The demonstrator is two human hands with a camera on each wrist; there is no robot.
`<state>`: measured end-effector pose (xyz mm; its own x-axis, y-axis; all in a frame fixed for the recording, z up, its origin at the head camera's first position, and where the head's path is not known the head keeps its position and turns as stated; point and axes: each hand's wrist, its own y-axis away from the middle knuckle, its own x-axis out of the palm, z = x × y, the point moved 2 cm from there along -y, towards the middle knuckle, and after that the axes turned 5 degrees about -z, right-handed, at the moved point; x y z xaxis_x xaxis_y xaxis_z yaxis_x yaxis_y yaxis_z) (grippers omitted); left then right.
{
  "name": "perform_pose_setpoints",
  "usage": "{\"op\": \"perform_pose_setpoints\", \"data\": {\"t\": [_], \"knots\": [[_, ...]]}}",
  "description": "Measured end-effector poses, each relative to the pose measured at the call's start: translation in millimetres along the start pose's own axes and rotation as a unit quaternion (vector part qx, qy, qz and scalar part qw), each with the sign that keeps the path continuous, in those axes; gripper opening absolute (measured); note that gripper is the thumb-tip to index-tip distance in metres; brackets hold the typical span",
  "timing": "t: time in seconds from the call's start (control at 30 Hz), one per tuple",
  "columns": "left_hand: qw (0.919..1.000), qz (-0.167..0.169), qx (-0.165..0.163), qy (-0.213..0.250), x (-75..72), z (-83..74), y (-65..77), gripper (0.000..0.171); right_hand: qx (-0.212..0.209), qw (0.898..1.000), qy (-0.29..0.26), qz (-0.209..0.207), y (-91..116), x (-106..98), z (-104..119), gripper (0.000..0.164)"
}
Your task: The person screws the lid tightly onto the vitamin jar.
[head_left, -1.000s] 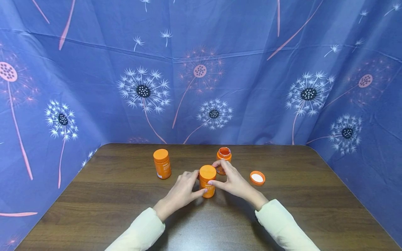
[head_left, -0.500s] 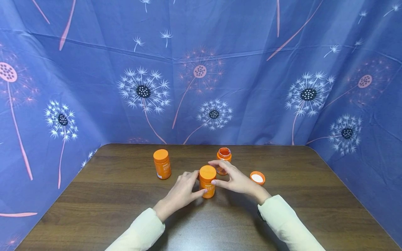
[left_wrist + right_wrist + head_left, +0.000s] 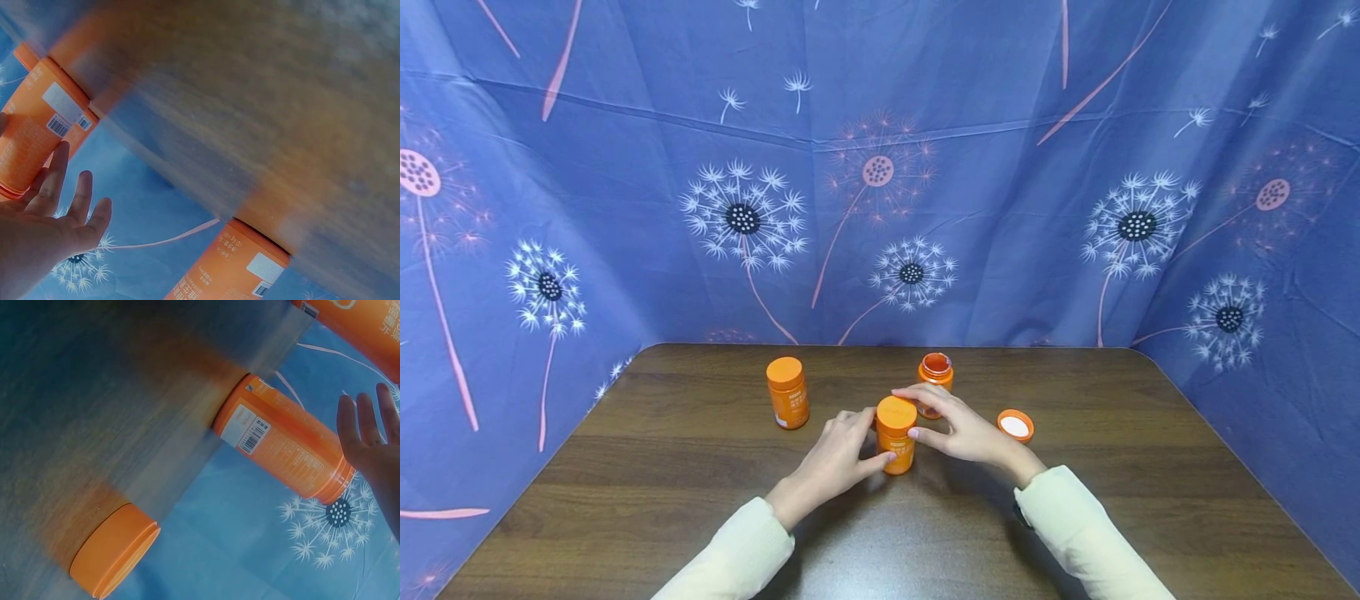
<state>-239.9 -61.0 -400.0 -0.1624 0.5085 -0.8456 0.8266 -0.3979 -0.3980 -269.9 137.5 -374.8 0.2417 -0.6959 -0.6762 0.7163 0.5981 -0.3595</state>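
Observation:
An orange jar (image 3: 901,452) stands upright mid-table with its orange lid (image 3: 897,412) on. My left hand (image 3: 835,454) grips its body from the left, thumb across the front and fingers behind; the left wrist view shows the same jar (image 3: 44,119) beside those fingers. From the right, my right hand (image 3: 958,432) holds the lid, thumb at its near right side and index finger at its back edge. Just behind this hand is an uncapped jar (image 3: 936,367), whose threaded neck (image 3: 340,484) shows in the right wrist view.
A loose lid (image 3: 1015,426) lies with its white inside up, right of the hands. At the back left stands another capped orange jar (image 3: 788,398). The brown wooden table (image 3: 685,467) meets a blue dandelion-print cloth (image 3: 1000,208) behind and at the sides.
My right hand has turned slightly round the lid: the index finger went left along the back, the thumb and wrist to the right. The left hand and jar stay put.

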Motion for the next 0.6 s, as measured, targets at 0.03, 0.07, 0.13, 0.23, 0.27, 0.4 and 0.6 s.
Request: {"op": "perform_pose_setpoints", "data": {"t": [0.03,0.07,0.13,0.23,0.27,0.4,0.6], "knots": [[1.0,0.0,0.0,0.001,0.0,0.0,0.0,0.056,0.0,1.0,0.001,-0.004,-0.2,0.2,-0.1,0.052],[1.0,0.0,-0.001,0.002,-0.2,-0.1,-0.1,0.056,0.0,1.0,0.003,-0.008,-0.4,0.4,-0.4,0.052],[1.0,0.0,-0.001,0.003,-0.3,-0.1,-0.2,0.057,0.001,1.0,0.006,-0.016,-0.7,0.8,-0.7,0.052],[1.0,0.0,-0.002,0.004,-0.1,0.1,-0.4,0.057,0.003,1.0,0.008,-0.029,-1.0,1.5,-0.8,0.05],[1.0,0.001,-0.002,0.004,0.1,0.3,-0.6,0.057,0.002,0.999,0.01,-0.033,-1.0,1.9,-0.7,0.049],[1.0,0.002,-0.004,0.006,0.8,1.0,-1.0,0.057,-0.007,0.999,0.017,-0.05,-0.8,4.0,-0.1,0.047],[1.0,0.004,-0.006,0.004,1.0,0.9,-0.9,0.058,0.0,0.997,0.028,-0.078,-0.2,7.9,4.7,0.048]]}}
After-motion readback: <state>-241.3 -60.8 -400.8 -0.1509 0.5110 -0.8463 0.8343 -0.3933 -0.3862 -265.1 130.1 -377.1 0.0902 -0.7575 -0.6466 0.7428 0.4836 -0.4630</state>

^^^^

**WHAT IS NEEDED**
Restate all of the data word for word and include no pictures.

**RESULT FOR THIS TASK**
The demonstrator is two human hands with a camera on each wrist; there is no robot.
`<state>`: measured end-effector pose (xyz mm; its own x-axis, y-axis; all in a frame fixed for the recording, z up, its origin at the head camera's first position, and where the head's path is not known the head keeps its position and turns as stated; point and axes: each hand's wrist, its own y-axis away from the middle knuckle, its own x-axis out of the palm, z = x × y, the point moved 2 cm from there along -y, towards the middle knuckle, and after that the axes turned 5 degrees about -z, right-handed, at the moved point; x y z xaxis_x xaxis_y xaxis_z yaxis_x yaxis_y yaxis_z) (grippers omitted); left then right.
{
  "name": "perform_pose_setpoints",
  "usage": "{\"op\": \"perform_pose_setpoints\", \"data\": {\"t\": [_], \"knots\": [[_, ...]]}}",
  "description": "Measured end-effector poses, each relative to the pose measured at the call's start: translation in millimetres along the start pose's own axes and rotation as a unit quaternion (vector part qx, qy, qz and scalar part qw), each with the sign that keeps the path continuous, in those axes; gripper opening absolute (measured); note that gripper is the thumb-tip to index-tip distance in metres; brackets hold the typical span",
  "timing": "t: time in seconds from the call's start (control at 30 Hz), one per tuple",
  "columns": "left_hand: qw (0.919..1.000), qz (-0.167..0.169), qx (-0.165..0.163), qy (-0.213..0.250), x (-75..72), z (-83..74), y (-65..77), gripper (0.000..0.171); right_hand: qx (-0.212..0.209), qw (0.898..1.000), qy (-0.29..0.26), qz (-0.209..0.207), y (-91..116), x (-106..98), z (-104..119), gripper (0.000..0.164)"
}
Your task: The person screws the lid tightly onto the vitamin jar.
[head_left, -1.000s] 
[head_left, -0.500s] 
[left_wrist + right_wrist + head_left, +0.000s] 
<state>-239.9 -61.0 -400.0 -0.1624 0.5085 -0.8456 0.8266 -0.3979 -0.3980 -269.9 137.5 -374.8 0.2417 -0.6959 -0.6762 0.7163 0.5981 -0.3595</state>
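Observation:
An orange jar (image 3: 901,452) stands upright mid-table with its orange lid (image 3: 897,412) on. My left hand (image 3: 835,454) grips its body from the left, thumb across the front and fingers behind; the left wrist view shows the same jar (image 3: 44,119) beside those fingers. From the right, my right hand (image 3: 958,432) holds the lid, thumb at its near right side and index finger at its back edge. Just behind this hand is an uncapped jar (image 3: 936,367), whose threaded neck (image 3: 340,484) shows in the right wrist view.
A loose lid (image 3: 1015,426) lies with its white inside up, right of the hands. At the back left stands another capped orange jar (image 3: 788,398). The brown wooden table (image 3: 685,467) meets a blue dandelion-print cloth (image 3: 1000,208) behind and at the sides.
My right hand has turned slightly round the lid: the index finger went left along the back, the thumb and wrist to the right. The left hand and jar stay put.
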
Motion for the next 0.6 s, as measured, targets at 0.03, 0.07, 0.13, 0.23, 0.27, 0.4 and 0.6 s.
Request: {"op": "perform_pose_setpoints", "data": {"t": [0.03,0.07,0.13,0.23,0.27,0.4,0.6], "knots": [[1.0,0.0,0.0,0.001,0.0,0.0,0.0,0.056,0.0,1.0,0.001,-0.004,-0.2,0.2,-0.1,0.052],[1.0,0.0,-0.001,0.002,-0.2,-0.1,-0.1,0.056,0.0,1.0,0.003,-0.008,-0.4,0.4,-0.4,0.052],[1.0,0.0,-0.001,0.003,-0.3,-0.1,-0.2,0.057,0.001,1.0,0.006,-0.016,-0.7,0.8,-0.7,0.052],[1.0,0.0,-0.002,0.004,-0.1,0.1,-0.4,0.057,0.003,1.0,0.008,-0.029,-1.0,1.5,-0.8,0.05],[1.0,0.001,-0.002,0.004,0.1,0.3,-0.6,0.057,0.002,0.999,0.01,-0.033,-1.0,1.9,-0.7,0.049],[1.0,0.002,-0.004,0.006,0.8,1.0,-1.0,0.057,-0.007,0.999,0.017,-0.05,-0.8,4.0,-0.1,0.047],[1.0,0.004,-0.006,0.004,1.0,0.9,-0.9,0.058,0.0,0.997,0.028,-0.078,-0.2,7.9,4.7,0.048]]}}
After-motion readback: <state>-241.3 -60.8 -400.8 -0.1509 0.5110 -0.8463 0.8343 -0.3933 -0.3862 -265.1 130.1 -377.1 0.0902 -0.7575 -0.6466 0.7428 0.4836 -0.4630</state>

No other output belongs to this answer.